Work required: In the listing below, count every line that contains "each". Give nothing but the number.

§

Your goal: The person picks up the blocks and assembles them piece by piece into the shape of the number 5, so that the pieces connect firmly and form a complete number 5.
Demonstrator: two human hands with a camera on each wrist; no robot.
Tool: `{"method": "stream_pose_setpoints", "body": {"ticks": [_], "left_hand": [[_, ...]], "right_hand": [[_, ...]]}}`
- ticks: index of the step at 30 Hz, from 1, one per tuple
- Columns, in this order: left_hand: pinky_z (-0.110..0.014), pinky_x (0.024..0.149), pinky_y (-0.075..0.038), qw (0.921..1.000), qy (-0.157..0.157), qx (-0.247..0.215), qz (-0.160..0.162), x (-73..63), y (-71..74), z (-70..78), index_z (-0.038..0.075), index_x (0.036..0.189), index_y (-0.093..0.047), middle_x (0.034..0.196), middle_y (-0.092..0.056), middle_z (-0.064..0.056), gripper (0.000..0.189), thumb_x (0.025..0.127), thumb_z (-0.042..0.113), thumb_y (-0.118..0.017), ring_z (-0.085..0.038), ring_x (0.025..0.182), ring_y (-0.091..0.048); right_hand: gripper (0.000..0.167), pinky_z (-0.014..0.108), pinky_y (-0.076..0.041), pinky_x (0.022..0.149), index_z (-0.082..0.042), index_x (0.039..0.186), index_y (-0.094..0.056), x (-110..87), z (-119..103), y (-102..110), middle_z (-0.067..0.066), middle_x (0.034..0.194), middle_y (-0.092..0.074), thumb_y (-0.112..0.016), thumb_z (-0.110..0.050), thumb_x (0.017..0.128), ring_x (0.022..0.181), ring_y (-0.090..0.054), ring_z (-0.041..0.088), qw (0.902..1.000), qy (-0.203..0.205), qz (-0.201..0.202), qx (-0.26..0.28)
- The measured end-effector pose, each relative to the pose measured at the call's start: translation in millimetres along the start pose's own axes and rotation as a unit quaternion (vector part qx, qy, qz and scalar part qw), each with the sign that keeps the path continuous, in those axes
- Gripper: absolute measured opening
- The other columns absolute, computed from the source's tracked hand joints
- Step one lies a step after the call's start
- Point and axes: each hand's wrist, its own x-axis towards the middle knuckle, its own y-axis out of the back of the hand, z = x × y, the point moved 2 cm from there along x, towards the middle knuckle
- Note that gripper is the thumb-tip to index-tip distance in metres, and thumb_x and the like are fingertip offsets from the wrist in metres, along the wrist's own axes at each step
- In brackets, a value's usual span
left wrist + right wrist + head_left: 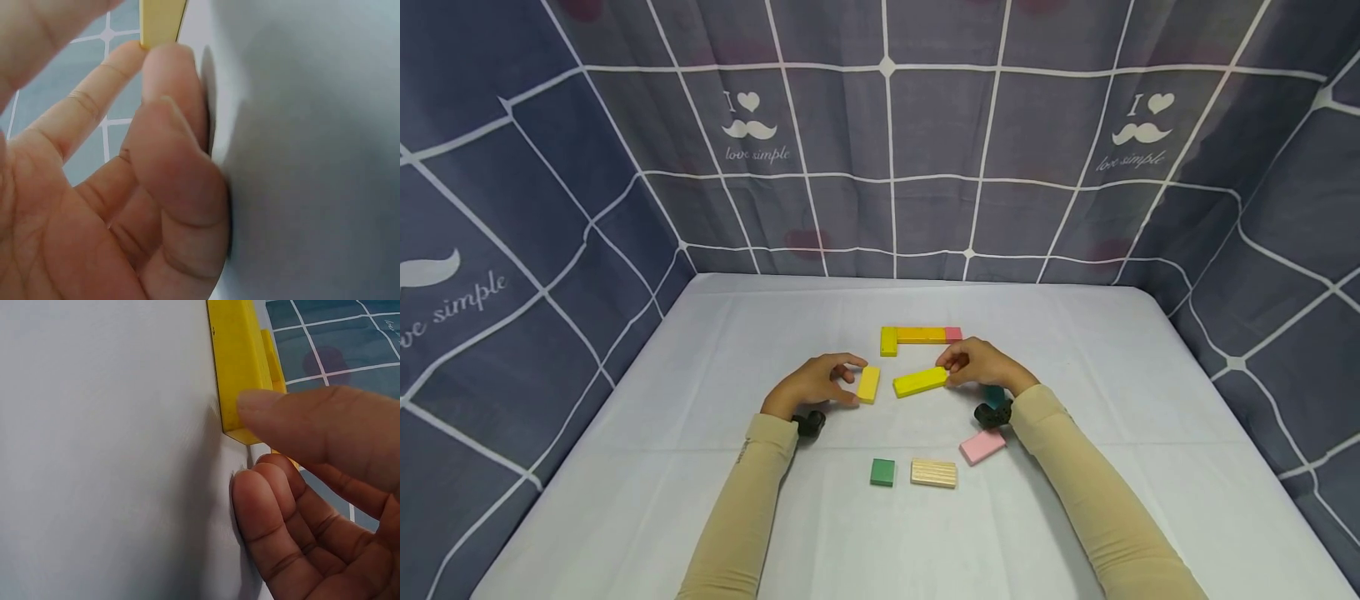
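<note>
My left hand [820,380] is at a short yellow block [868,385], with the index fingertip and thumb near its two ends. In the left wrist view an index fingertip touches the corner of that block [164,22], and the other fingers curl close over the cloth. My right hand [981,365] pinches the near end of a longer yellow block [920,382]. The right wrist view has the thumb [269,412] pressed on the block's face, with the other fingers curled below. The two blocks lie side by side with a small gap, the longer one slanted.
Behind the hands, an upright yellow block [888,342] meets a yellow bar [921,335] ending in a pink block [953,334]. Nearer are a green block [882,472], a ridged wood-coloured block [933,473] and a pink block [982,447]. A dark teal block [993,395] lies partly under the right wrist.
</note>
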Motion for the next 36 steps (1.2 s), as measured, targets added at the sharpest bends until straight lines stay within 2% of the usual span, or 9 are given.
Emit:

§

Reply: 4